The problem:
Give back exactly the stretch of data below from the line holding "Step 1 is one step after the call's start" through the line holding "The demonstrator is", both ends included, and leave the remaining lines out.

Provided data:
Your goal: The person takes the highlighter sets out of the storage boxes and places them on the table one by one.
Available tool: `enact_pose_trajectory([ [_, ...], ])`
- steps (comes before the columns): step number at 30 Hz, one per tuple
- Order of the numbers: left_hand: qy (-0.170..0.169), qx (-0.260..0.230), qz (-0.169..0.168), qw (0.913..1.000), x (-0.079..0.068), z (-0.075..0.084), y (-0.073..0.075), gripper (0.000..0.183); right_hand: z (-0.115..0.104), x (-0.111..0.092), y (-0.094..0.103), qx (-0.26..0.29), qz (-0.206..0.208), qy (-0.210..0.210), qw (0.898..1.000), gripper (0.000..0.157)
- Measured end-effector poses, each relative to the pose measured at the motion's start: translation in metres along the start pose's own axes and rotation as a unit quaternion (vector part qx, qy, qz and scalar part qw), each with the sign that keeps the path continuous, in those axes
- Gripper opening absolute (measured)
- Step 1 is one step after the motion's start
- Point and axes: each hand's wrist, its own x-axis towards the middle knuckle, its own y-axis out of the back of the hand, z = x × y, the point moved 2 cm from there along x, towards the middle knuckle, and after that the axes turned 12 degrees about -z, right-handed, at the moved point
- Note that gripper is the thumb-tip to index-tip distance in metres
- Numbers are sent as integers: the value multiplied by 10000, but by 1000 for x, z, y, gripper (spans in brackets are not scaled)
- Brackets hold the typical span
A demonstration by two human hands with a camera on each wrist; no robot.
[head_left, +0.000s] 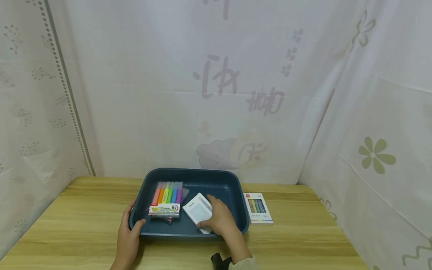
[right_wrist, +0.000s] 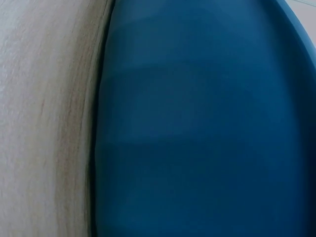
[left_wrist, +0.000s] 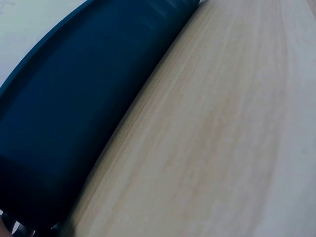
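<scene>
The right hand [head_left: 219, 217] grasps 1 white box [head_left: 199, 209] inside the dark blue tray [head_left: 216, 189], right of the tray's centre. In the head view the box's long axis runs diagonally, from far left to near right; its end with small dark print points to the far left. The thumb lies along the near side and the fingers along the far side, so this grip is closed across the box.

The left hand [head_left: 129, 232] grasps the tray's near left corner, thumb over the rim and fingers along the outer wall. The tray's long axis runs left to right on the wooden table [head_left: 84, 217].

In the left half of the tray lies 1 clear pack of highlighters [head_left: 168, 198], label end toward the person. It shows 6 highlighters, in red, orange, yellow, green, blue and purple, their long axes running near to far. Under it peeks a dark package [head_left: 185, 192], too covered to identify.

Just right of the tray, 1 windowed pen box [head_left: 258, 209] lies on the table, its long axis near to far with the near end slanted slightly right; its coloured pens are too small to count.
</scene>
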Motion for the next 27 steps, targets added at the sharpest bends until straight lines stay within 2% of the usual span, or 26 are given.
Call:
enact_pose_trajectory([
  [5, 35, 4, -63, 10000, 2, -2, 0, 73, 2, 1, -1, 148, 6, -22, 9999, 116],
  [12, 74, -47, -76, 9999, 2, -2, 1, 74, 1, 0, -2, 255, -107, 94, 9996, 116],
  [27, 50, 6, 30, 10000, 0, -1, 0, 73, 6, 0, 2, 255, -160, 338, 9990, 92],
])
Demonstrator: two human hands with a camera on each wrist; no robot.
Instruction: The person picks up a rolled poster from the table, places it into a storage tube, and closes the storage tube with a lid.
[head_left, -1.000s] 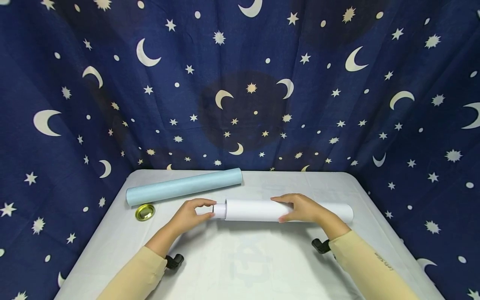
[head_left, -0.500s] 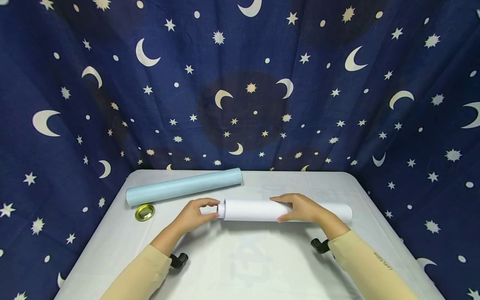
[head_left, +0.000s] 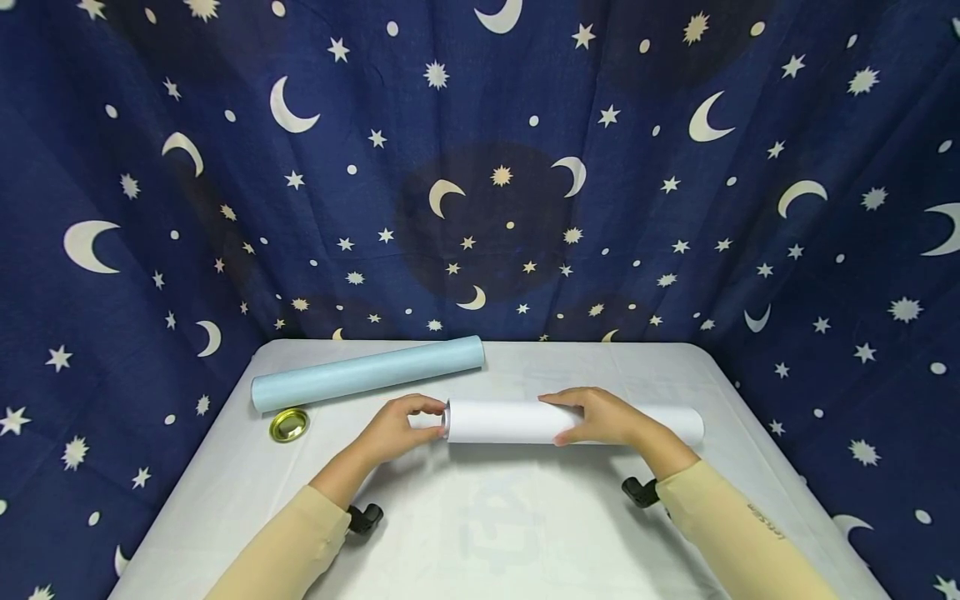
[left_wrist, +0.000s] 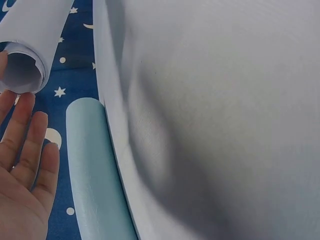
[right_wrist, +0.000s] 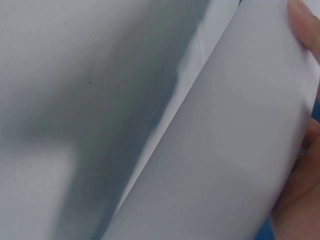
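Note:
A white paper roll (head_left: 495, 421) lies across the middle of the table. Its hollow left end (left_wrist: 22, 72) shows curled inner layers in the left wrist view. At this end my left hand (head_left: 397, 429) pinches the inner layers between thumb and fingertips, and only a sliver of them stands out past the outer rim. My right hand (head_left: 600, 417) grips the roll right of its middle, thumb on the near side and fingers over the far side. The right wrist view has the roll's smooth side (right_wrist: 225, 130) close up, with part of the right hand (right_wrist: 300, 185) beside it.
Behind the left hand a light blue roll (head_left: 367, 373) lies slanted near the table's back edge. A shallow gold round lid or tin (head_left: 289, 425) sits by its left end. A dark blue star-and-moon curtain (head_left: 480, 167) hangs around the white-covered table (head_left: 495, 517).
My left hand has moved right, and the inner layers that stuck out of the roll's left end have slid nearly flush with the rim. The right hand stays in place.

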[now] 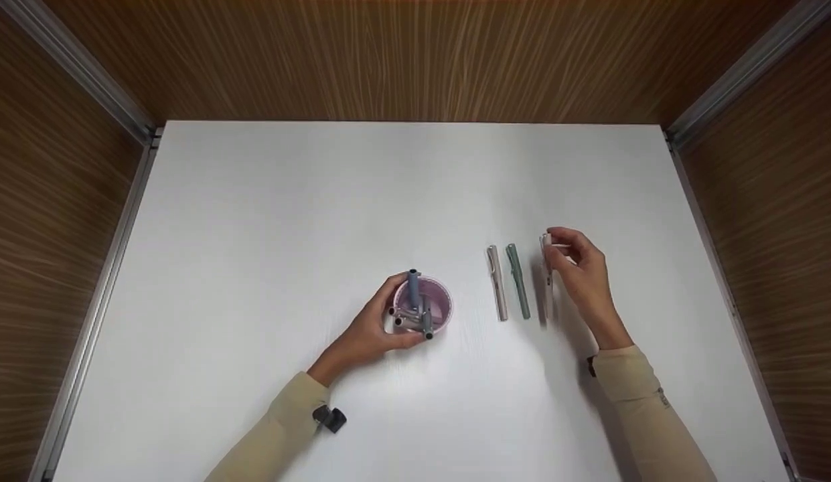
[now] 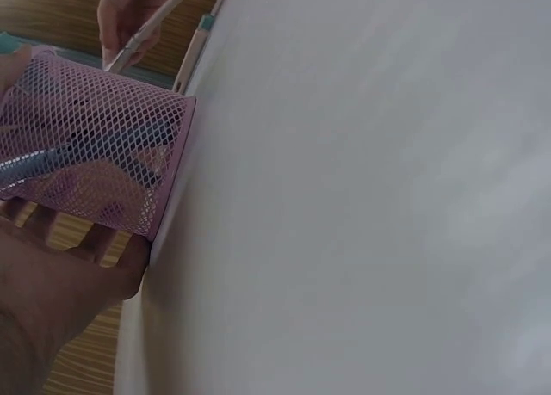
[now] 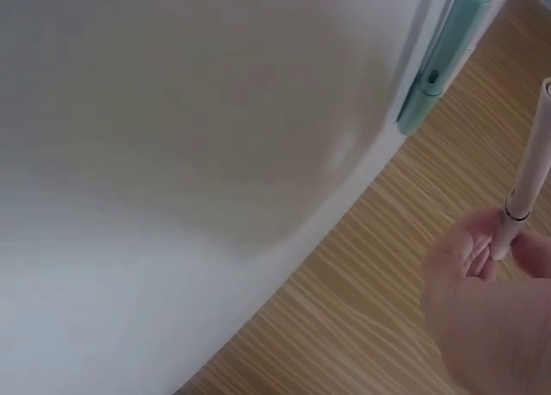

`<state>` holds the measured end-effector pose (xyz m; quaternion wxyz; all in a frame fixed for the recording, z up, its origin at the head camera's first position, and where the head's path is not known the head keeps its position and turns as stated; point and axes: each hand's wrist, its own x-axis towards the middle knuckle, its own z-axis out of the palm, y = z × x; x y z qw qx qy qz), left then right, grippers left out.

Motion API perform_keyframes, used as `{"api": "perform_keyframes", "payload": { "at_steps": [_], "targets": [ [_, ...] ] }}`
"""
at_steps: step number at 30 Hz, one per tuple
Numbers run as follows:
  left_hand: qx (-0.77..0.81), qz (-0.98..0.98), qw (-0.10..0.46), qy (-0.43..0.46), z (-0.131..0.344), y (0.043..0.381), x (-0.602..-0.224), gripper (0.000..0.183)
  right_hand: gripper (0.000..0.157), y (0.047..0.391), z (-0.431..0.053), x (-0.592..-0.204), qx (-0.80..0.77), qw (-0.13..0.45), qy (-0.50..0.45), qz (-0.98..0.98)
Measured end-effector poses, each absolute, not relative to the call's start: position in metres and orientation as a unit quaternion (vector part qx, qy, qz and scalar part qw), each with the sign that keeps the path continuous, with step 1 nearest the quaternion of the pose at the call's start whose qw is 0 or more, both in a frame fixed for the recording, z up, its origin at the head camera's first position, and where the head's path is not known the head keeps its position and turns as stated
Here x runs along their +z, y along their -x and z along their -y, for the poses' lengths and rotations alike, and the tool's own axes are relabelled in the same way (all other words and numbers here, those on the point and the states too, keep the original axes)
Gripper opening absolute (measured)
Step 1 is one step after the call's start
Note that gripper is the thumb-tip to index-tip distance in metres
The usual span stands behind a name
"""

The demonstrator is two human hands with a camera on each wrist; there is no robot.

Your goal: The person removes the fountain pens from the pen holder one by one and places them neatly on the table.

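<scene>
A pink mesh pen cup (image 1: 444, 294) stands on the white table, several pens (image 1: 414, 288) leaning inside it. My left hand (image 1: 371, 331) grips the cup from the left, fingers behind it and thumb in front; the left wrist view shows the mesh cup (image 2: 95, 137) close up. Over to the right, my right hand (image 1: 582, 268) pinches a pale pink pen (image 1: 548, 274) by its upper end, raised off the table. In the right wrist view that pen (image 3: 531, 167) points away from the fingertips. Left of it lie a green pen (image 1: 518, 281) and another pale pink pen (image 1: 497, 284).
The white table (image 1: 288, 201) is bounded by a wood-grain panel (image 1: 415, 60) at the back and similar panels at both sides, with metal rails at the corners. A small black clip (image 1: 330, 418) sits at the left sleeve.
</scene>
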<state>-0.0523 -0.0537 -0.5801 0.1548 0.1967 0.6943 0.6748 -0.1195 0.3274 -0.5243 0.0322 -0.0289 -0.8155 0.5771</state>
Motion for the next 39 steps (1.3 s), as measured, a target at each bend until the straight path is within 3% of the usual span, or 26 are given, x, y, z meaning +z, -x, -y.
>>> {"api": "perform_keyframes", "payload": {
  "at_steps": [22, 39],
  "targets": [
    [0.68, -0.689, 0.163, -0.191, 0.053, 0.052, -0.579, 0.096, 0.042, 0.155, -0.334, -0.541, 0.477, -0.111, 0.052, 0.87],
    [0.677, -0.693, 0.152, -0.195, 0.052, 0.053, -0.58, 0.097, 0.04, 0.164, -0.332, -0.543, 0.419, -0.142, 0.054, 0.895]
  ]
}}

Solution for this exercise:
Step 1 is one step after the call's start
Note that gripper is the thumb-tip to index-tip distance in metres
The usual span stands behind a name
"""

The demonstrator is two human hands with a camera on each wrist; there is no robot.

That concludes the response.